Input for this task.
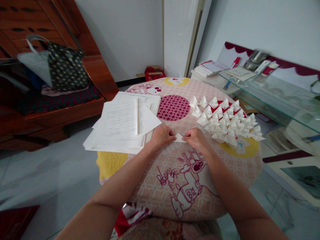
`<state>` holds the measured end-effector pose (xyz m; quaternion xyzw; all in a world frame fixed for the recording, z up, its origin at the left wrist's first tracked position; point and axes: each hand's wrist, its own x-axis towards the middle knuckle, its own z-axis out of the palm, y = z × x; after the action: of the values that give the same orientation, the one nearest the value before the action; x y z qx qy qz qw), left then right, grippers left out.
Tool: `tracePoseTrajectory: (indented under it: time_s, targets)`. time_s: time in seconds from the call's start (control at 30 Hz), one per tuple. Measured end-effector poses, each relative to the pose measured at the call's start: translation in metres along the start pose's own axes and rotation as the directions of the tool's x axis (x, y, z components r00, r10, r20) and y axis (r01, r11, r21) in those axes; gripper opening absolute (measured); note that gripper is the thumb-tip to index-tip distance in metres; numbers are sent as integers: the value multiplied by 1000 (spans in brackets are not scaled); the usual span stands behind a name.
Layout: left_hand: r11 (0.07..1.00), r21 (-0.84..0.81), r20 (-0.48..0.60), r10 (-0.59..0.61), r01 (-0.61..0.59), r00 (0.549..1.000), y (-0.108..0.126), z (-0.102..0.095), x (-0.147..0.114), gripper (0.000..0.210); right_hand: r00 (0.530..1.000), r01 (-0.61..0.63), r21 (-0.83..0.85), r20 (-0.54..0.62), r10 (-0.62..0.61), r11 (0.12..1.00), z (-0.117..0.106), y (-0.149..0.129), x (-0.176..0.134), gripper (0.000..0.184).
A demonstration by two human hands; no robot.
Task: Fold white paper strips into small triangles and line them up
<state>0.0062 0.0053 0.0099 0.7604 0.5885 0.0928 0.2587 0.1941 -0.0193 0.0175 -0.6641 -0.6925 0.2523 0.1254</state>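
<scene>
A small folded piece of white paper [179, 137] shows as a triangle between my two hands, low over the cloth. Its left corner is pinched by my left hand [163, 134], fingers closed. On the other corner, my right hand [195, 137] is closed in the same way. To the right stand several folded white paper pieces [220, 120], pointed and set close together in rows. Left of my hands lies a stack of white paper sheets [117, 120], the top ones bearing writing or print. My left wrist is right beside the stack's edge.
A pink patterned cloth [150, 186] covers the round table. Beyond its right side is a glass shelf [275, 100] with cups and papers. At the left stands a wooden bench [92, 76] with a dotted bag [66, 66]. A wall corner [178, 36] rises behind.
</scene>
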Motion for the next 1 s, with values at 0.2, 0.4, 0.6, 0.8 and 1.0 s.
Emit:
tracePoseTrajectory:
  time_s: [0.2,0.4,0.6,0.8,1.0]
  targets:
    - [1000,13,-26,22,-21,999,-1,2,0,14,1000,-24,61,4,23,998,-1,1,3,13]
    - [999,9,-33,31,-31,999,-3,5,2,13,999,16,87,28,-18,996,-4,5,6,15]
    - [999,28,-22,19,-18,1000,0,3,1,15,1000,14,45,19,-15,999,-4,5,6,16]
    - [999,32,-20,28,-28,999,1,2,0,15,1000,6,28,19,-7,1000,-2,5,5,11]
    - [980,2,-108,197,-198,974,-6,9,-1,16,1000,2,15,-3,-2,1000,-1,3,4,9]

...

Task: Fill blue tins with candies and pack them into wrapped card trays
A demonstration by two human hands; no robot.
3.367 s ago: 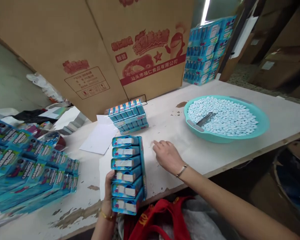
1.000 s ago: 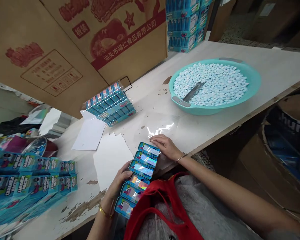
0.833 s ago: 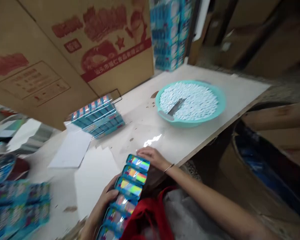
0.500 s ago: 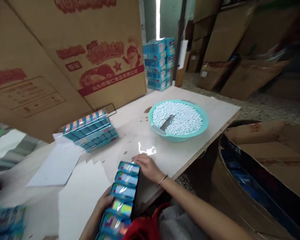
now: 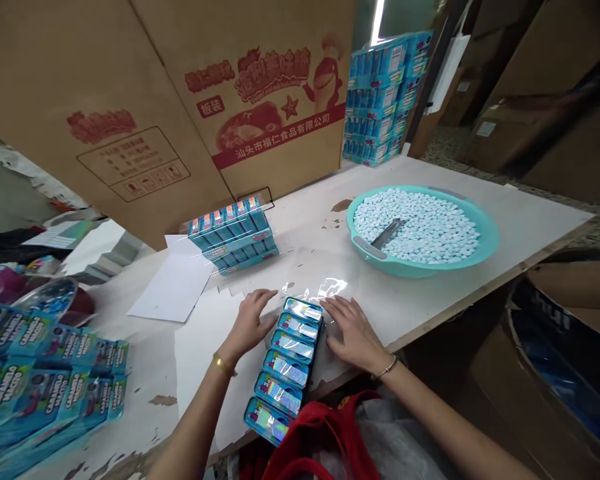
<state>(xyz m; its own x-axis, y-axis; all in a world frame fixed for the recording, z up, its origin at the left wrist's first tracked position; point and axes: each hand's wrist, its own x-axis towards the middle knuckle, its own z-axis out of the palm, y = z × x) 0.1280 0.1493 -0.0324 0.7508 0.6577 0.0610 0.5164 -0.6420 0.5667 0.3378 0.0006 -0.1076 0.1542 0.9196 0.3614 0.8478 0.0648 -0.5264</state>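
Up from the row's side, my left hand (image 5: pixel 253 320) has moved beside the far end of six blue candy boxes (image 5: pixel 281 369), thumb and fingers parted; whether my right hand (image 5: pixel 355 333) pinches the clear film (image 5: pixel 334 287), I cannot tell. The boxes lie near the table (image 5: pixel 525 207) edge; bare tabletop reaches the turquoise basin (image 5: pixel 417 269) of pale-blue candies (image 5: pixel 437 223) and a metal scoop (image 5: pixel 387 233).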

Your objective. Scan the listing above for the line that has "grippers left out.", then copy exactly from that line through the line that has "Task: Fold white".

Answer space.
`<state>` holds the measured end-effector pose (xyz m; quaternion xyzw; all in a world frame fixed for the recording, z up, its origin at the left wrist's first tracked position; point and axes: each hand's wrist, its own x-axis towards the middle knuckle, its own z-axis out of the palm, y = z × x; after the action: of the values that give the same orientation, the one nearest the value before the action; x y z qx qy qz qw), left then right, grippers left out.
Tool: `tracePoseTrajectory: (indented under it: time_s, targets)`. time_s: time in seconds from the call's start (control at 30 Hz), one per tuple. Measured end-effector poses, each relative to the pose measured at the call's start: translation in metres along the start pose's own axes and rotation as the directions of the tool's x axis (x, y, z components r00, r10, r20) and y axis (r01, r11, r21) in those axes; gripper opening absolute (measured); note that gripper is the thumb-tip to index-tip distance in metres; numbers are sent as integers: the value multiplied by 1000 (spans in brackets are not scaled); the usual span stands behind a name.
Layout: left_hand: r11 (0.07..1.00), r21 (-0.84..0.81), r20 (-0.48..0.60), r10 (-0.59..0.61), r01 (-0.61..0.59), r00 (0.549..1.000), y (-0.108..0.126), z (-0.102..0.095), x (-0.147..0.114), gripper (0.000..0.210); right_hand: r00 (0.530..1.000), r01 (-0.61..0.63), r21 (-0.83..0.85), r20 (-0.54..0.62), r10 (-0.62..0.61), r11 (0.12..1.00), z (-0.117..0.106), y (-0.149..0.129), x (-0.176..0.134), gripper (0.000..0.184).
A demonstration by two human hands; no robot.
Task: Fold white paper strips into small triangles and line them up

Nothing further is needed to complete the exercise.